LostLouisianian said:


> Until someone, anyone can tell me what exactly the "climate" is "supposed" to be in Utah then any climate (aka global warming) discussion is meaningless. Tell me with any degree of certainty what the climate here in Utah should be. Should it be desert, ocean, tropical oasis or covered with a sheet of ice thousands of feet thick...PLEASE JUST TELL ME!!!! That is the one question I have posed to every person who buys into this man made global warming crap and that is the one question that NO ONE even the climate scientists will ever answer....


No problem... Over the course of a human's influence- let's call that four generations, maybe 150 years, the climate should be almost the same as it started. Over the course of the influence of something geologic, say a river, it should change.


----------



## LostLouisianian (Oct 11, 2010)

Trooper said:


> No problem... Over the course of a human's influence- let's call that four generations, maybe 150 years, the climate should be almost the same as it started. Over the course of the influence of something geologic, say a river, it should change.


And what should Utah's climate be?

You cannot tell if we are going in the right direction or wrong direction until you know what the destination is.


----------



## LostLouisianian (Oct 11, 2010)

One of the big problems is all you young uns don't seem to know that these same man made global hucksters 40-50 years ago were telling us that we were heading for an ice age. Don't believe me, then look it up yourselves.
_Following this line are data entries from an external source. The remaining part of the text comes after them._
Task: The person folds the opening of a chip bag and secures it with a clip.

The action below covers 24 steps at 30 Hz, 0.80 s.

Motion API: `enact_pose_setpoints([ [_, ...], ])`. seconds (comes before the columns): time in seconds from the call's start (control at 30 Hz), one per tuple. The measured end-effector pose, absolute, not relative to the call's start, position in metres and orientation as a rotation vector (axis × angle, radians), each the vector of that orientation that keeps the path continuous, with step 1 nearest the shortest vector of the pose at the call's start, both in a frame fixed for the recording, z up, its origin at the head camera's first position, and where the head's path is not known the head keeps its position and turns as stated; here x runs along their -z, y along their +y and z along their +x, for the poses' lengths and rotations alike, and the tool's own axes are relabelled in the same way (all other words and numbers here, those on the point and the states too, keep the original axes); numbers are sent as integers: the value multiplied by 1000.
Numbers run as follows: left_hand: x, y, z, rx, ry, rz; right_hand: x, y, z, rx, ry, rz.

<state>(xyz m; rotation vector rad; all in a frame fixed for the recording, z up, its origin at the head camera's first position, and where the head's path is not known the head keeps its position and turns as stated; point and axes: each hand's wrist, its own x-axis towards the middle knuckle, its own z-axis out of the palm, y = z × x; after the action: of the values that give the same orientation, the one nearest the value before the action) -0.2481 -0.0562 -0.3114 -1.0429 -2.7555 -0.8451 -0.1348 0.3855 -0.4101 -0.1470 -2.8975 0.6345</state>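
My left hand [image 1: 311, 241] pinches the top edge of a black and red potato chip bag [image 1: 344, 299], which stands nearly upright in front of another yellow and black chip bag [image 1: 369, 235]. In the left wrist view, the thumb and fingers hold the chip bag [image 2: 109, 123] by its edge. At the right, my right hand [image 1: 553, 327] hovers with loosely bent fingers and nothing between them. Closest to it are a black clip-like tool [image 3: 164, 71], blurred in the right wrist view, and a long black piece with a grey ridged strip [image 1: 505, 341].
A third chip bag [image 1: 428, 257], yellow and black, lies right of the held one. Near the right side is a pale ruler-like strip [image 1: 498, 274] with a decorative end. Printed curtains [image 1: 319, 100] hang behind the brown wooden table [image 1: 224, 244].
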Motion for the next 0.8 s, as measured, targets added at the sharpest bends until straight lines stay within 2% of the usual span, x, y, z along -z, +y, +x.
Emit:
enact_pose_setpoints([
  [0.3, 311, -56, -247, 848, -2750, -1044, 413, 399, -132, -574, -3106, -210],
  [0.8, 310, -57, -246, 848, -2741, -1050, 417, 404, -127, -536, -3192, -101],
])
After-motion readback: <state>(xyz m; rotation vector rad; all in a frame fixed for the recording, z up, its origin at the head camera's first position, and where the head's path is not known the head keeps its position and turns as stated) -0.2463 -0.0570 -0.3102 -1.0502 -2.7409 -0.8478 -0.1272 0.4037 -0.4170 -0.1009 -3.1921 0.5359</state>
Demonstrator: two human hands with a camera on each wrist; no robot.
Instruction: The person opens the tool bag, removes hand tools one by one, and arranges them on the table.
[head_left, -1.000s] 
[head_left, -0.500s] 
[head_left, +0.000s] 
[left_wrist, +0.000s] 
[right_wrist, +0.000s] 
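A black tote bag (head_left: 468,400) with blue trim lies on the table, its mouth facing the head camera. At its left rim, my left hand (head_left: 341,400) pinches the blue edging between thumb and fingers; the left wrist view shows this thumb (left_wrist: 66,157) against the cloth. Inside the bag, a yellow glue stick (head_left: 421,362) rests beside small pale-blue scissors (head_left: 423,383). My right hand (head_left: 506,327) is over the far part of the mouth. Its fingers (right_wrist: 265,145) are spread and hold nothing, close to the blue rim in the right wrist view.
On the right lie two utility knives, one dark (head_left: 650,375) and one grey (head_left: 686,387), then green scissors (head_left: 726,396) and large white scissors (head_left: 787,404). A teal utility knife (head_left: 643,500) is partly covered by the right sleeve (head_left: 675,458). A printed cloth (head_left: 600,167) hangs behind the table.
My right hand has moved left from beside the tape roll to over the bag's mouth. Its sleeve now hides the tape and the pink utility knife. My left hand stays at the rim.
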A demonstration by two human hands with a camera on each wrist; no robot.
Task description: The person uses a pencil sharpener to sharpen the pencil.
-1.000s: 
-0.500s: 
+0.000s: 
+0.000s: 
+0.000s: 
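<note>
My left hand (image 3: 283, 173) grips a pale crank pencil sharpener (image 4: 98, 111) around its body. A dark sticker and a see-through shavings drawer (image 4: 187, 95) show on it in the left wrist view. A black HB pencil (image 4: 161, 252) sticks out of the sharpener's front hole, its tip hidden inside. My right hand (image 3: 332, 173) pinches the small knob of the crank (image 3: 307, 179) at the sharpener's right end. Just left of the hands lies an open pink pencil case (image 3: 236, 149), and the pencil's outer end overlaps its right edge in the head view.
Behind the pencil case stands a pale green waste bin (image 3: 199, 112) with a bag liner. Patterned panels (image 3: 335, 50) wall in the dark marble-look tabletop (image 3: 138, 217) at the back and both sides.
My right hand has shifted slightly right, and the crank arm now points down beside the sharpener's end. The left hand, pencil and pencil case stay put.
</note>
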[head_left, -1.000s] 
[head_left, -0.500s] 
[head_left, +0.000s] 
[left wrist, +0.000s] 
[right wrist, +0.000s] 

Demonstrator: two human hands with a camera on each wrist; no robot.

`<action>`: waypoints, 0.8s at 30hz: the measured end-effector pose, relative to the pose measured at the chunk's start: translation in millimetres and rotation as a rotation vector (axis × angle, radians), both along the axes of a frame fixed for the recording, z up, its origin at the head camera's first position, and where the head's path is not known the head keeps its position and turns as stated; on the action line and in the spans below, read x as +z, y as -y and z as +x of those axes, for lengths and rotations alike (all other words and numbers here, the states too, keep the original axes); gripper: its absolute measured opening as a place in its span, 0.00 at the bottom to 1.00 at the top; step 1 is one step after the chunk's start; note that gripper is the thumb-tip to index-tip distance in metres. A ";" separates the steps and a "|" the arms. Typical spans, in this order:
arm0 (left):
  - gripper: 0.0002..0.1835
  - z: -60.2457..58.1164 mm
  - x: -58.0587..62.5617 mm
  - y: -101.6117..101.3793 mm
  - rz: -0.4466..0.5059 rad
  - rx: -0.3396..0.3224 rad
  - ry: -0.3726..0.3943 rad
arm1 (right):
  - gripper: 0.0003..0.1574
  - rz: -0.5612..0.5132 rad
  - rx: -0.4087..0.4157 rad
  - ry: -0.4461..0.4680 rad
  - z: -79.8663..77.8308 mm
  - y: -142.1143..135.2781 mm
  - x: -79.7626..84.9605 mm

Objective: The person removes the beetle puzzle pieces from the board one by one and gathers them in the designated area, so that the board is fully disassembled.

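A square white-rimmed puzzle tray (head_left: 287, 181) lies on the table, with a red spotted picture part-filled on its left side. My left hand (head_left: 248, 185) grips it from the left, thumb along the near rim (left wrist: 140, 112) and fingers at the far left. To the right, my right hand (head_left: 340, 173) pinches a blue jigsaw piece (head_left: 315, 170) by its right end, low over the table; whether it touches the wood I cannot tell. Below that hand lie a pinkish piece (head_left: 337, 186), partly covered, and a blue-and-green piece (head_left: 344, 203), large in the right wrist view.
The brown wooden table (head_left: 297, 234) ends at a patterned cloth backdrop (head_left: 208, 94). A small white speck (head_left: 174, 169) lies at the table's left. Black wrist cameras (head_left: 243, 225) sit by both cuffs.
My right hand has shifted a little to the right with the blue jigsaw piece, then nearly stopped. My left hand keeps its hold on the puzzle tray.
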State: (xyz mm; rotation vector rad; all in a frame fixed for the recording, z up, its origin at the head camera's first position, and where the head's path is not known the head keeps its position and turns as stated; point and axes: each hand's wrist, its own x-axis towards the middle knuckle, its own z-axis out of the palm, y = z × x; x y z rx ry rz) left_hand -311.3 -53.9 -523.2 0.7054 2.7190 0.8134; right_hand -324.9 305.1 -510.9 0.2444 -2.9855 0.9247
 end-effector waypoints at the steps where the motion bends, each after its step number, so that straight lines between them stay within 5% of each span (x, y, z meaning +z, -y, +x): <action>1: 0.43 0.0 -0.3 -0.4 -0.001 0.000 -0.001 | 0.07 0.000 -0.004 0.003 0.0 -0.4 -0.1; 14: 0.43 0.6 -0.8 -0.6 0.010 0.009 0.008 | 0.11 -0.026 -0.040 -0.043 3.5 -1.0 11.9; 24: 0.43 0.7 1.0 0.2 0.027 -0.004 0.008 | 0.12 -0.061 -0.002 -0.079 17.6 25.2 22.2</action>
We were all going to freeze to death if we didn't do something drastic.


----------



## Clarq (Jul 21, 2011)

LostLouisianian said:


> If anyone will bother to do a little research (and yes I did in college) the primary reason for algal blooms is the water temperatures getting right for the bloom. When the water temps become optimal then algae will bloom. The concentrations of nutrients help determine the length of the bloom. If the water is not the right temp regardless of nutrients the bloom will not occur. How does water get to the right temp, well in about 99% of the cases you can go back and see that the water levels in the body of water with the bloom are much lower than normal, that creates optimum conditions for the water to heat up faster (due to that big old fireball in the sky called the "sun") and create blooms. There is a contributing factor in Utah lake which is the hot springs that pour into the lake 24/7 and the hot springs under the lake that spew hot water 24/7. When the water level is so low that these springs have an effect and the sun heating up shallower water it all contributes to optimal water conditions for a bloom to occur. You can have all the nutrients in the world in the water and if the water temperature isn't warm enough a bloom will NEVER occur hence the reason we don't have algae blooms in the WINTER.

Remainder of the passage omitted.